*What you are asked to do:* In the listing below, find the line containing "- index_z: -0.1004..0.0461" and the line containing "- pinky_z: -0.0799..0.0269". Repeat exactly those two lines and every line between them.

*Given data:*

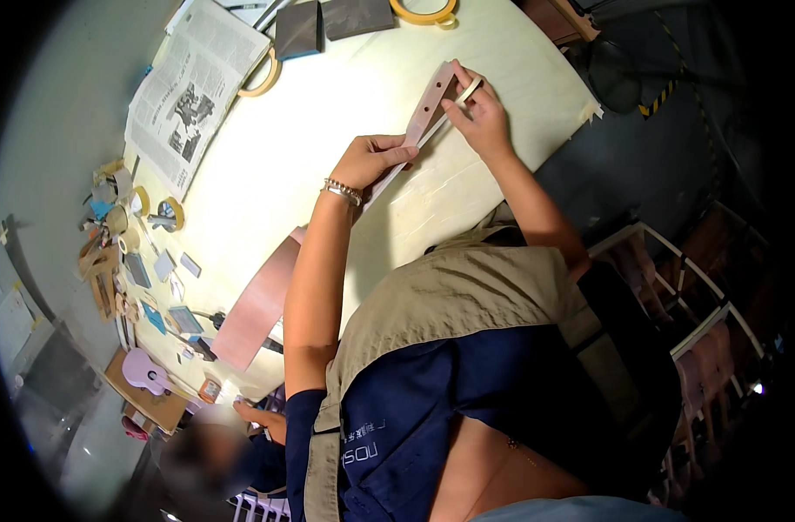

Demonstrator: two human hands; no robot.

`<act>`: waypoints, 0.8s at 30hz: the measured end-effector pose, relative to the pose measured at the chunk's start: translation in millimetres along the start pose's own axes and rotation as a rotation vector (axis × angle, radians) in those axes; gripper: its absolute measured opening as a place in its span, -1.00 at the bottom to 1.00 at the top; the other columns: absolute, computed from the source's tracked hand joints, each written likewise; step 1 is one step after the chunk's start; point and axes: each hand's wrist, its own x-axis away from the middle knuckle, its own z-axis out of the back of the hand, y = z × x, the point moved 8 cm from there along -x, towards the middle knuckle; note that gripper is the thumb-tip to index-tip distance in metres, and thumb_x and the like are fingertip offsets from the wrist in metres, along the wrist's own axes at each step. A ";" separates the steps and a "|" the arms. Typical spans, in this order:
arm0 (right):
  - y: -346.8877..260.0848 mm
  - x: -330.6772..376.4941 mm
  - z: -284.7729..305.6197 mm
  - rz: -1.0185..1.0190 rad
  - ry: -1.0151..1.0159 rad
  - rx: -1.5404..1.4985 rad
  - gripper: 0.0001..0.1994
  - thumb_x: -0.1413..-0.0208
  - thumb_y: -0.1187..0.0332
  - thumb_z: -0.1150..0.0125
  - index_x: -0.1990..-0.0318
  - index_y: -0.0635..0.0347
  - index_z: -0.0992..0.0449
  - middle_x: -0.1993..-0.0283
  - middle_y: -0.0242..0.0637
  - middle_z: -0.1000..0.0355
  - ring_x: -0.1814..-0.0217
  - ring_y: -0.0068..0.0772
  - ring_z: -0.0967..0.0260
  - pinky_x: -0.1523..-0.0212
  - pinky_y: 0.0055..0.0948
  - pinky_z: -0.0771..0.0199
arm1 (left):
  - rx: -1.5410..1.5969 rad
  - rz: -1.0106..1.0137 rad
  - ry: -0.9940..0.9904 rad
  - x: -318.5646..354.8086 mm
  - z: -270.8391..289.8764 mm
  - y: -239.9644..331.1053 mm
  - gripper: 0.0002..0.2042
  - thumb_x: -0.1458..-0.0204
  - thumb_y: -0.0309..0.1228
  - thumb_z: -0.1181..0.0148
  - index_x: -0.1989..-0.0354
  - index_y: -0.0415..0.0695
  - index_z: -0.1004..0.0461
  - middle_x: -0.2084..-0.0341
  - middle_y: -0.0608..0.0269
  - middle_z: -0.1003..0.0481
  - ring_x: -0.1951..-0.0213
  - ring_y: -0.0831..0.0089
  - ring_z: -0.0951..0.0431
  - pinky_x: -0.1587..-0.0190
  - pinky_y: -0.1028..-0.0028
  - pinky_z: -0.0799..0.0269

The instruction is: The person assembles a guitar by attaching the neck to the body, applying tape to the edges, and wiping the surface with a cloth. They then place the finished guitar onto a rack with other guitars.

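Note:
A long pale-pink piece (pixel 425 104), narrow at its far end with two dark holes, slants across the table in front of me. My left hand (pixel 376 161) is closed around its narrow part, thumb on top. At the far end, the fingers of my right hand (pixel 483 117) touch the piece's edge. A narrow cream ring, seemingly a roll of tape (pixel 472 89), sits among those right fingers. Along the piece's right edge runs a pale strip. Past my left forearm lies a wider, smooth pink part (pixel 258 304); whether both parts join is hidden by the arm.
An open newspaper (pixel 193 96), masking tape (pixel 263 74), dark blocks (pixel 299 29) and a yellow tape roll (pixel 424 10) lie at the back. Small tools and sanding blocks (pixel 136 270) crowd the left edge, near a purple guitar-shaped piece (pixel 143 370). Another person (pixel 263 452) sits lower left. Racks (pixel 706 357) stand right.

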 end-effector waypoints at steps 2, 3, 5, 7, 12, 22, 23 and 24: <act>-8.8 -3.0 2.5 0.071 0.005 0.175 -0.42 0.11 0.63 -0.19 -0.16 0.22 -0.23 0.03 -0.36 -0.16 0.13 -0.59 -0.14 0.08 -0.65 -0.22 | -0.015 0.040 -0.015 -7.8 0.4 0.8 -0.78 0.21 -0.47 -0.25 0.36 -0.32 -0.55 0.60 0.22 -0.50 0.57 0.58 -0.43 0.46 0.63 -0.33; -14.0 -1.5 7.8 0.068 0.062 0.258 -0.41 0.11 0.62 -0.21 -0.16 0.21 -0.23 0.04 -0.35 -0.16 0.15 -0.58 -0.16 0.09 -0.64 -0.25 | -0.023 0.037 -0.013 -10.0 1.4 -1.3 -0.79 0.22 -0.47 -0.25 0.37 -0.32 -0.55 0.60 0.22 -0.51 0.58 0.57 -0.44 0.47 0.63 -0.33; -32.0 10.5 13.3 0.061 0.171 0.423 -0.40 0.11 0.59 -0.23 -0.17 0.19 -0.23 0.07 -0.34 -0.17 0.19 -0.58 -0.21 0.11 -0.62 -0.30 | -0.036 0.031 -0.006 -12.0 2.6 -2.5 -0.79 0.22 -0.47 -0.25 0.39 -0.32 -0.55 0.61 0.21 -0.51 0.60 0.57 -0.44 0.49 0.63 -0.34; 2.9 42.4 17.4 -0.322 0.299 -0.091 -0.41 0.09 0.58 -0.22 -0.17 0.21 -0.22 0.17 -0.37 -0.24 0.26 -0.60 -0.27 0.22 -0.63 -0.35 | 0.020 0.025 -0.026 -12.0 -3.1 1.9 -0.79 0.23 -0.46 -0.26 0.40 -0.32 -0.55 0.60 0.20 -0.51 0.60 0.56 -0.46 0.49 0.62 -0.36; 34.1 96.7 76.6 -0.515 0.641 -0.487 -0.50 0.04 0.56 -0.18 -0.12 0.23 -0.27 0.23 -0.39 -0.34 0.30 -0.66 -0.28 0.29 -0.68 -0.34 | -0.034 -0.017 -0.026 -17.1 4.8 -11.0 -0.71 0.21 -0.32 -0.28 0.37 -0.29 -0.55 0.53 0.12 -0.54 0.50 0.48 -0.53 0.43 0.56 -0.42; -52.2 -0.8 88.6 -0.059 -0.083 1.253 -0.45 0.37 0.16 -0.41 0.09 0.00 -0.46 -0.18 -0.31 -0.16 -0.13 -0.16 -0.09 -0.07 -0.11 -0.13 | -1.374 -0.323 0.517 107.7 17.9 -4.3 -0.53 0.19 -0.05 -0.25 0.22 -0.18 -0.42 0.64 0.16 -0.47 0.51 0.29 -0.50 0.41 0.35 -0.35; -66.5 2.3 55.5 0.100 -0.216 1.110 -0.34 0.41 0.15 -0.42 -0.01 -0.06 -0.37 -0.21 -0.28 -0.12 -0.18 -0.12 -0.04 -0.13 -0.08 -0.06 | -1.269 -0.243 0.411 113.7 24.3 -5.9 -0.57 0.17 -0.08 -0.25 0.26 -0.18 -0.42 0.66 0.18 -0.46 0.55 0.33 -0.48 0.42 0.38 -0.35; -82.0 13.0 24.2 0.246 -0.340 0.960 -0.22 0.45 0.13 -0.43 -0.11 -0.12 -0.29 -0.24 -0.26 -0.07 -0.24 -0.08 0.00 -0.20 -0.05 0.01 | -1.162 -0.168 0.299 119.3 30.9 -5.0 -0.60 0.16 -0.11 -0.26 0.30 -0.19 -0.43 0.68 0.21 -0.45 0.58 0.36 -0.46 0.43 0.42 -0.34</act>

*Answer section:*
  - index_z: -0.1004..0.0461
  - middle_x: -0.2084..-0.0341
  - middle_y: -0.0608..0.0269
  - middle_z: -0.1003..0.0481
  - ring_x: -0.1951..-0.0213
  - ring_y: -0.0831..0.0089
  - ring_z: -0.0951..0.0431
  - pinky_x: -0.1587..-0.0190
  - pinky_y: -0.1028..-0.0028
  - pinky_z: -0.0799..0.0269

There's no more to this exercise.